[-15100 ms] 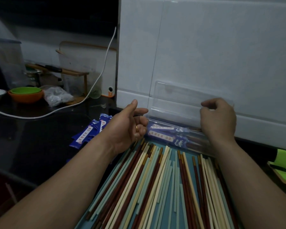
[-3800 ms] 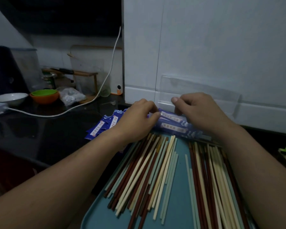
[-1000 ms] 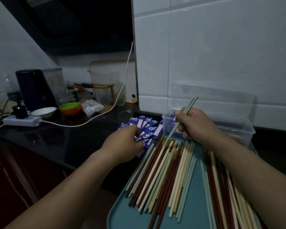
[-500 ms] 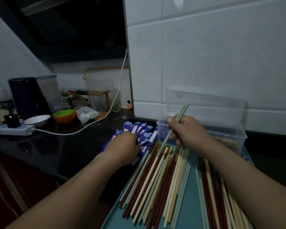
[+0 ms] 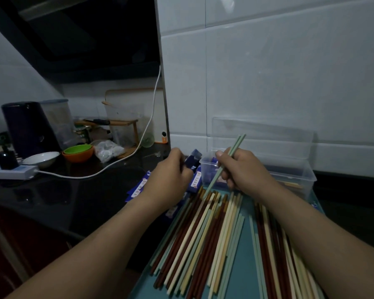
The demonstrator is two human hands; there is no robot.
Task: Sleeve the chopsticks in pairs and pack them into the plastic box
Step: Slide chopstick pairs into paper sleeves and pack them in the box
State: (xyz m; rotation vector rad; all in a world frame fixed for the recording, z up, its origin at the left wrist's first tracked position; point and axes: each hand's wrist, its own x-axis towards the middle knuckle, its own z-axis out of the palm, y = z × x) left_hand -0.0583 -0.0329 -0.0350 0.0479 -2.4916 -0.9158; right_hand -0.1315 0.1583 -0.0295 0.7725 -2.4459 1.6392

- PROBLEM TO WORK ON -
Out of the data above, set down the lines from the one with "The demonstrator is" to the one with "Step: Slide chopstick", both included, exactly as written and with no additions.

- OUTPUT FOR THIS TASK -
The demonstrator is two human hands; there is no robot.
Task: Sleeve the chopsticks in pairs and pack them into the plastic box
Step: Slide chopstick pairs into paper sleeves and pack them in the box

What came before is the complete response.